● **Exercise instructions**:
Search the records for the string "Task", then copy each line that has it.

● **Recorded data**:
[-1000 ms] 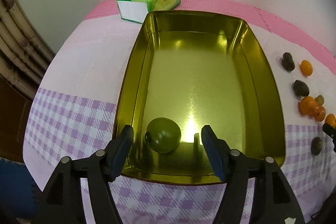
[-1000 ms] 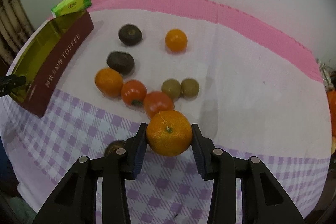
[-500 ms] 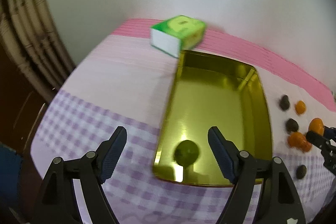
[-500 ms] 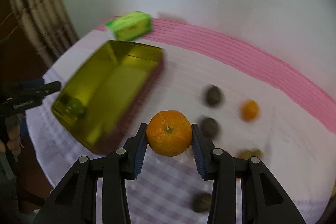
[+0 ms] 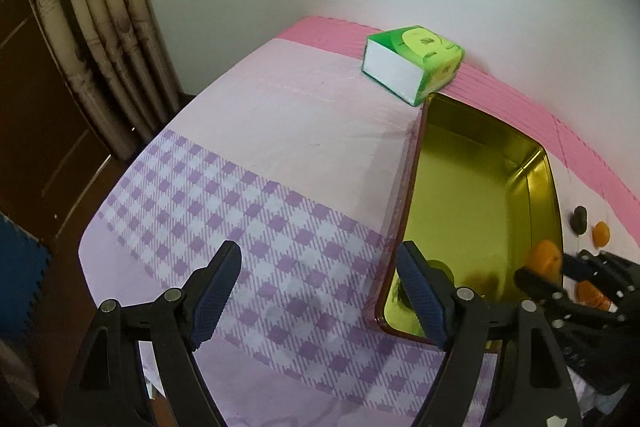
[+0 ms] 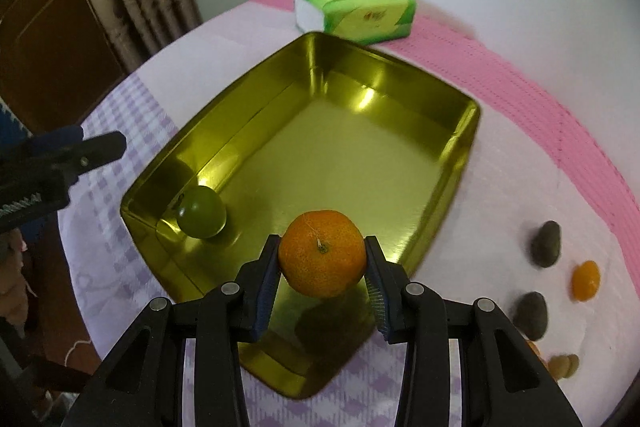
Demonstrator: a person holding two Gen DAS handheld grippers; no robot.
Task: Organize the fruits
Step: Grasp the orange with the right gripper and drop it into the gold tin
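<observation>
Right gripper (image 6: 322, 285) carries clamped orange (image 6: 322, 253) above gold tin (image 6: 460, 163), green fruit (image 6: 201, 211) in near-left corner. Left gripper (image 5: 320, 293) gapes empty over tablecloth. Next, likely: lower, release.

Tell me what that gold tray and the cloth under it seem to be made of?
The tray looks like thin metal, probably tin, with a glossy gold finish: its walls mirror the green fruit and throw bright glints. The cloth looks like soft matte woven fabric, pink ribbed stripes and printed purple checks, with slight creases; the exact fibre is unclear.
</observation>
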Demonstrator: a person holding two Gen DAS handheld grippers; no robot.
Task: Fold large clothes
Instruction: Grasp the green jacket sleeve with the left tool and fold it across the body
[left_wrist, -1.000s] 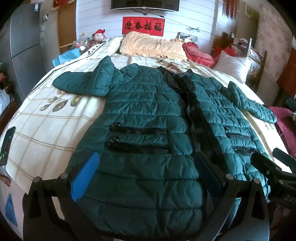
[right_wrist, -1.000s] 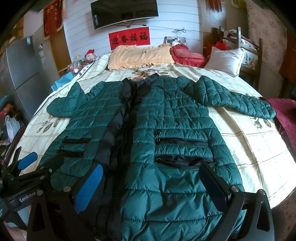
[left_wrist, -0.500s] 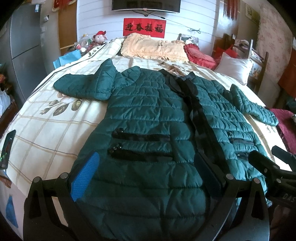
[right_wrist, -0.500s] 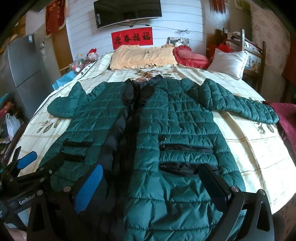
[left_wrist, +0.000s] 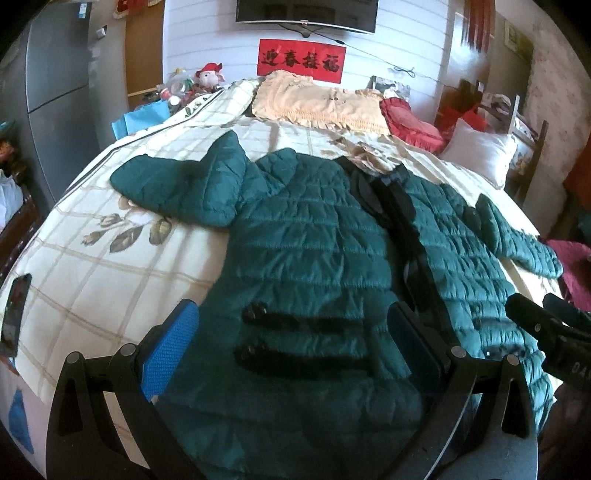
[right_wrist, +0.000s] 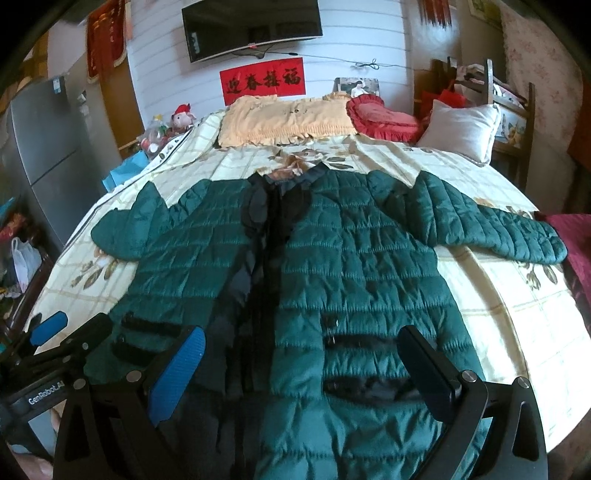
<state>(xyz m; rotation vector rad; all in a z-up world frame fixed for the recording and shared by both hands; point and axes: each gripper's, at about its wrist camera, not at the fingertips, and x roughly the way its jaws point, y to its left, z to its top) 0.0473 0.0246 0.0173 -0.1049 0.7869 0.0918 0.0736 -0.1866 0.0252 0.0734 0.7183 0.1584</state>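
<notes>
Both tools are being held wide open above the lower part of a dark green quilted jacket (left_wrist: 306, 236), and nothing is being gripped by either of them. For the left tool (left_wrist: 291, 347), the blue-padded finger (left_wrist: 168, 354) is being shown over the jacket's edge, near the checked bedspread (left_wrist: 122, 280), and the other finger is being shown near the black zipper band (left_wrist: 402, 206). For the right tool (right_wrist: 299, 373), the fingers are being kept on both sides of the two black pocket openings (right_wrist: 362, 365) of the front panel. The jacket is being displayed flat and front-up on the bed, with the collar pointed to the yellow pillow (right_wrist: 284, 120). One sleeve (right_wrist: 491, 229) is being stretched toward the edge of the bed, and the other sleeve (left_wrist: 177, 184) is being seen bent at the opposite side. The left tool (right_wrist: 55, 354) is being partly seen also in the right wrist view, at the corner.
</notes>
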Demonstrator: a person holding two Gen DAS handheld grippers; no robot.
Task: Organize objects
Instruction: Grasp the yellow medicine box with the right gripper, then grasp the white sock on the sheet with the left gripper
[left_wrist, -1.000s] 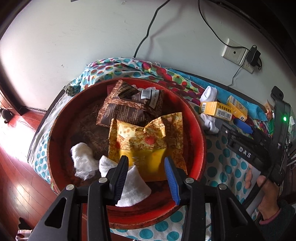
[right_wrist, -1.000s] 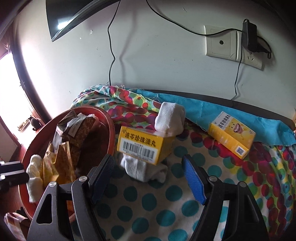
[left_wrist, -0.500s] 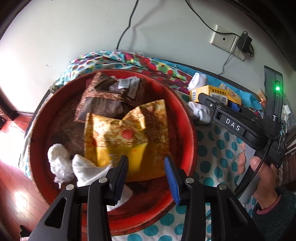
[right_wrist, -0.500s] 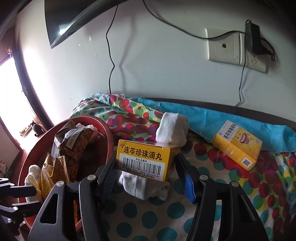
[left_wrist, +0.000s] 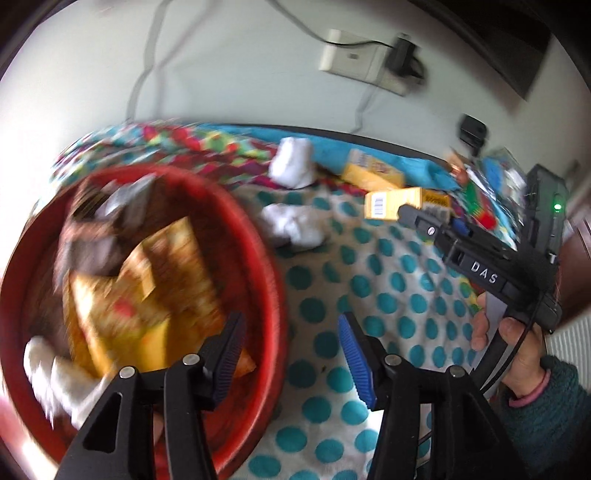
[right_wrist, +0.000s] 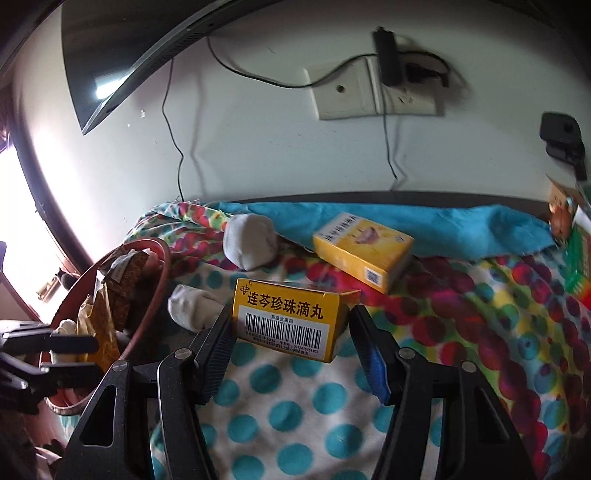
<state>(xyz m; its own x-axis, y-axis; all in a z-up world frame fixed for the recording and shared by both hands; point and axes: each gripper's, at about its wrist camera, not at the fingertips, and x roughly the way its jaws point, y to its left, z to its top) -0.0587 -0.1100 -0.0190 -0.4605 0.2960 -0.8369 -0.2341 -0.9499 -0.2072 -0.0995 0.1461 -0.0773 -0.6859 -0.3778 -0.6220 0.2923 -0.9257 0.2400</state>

● **Solution to this exercise**:
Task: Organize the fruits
Task: Fold large clothes
Task: Organize objects

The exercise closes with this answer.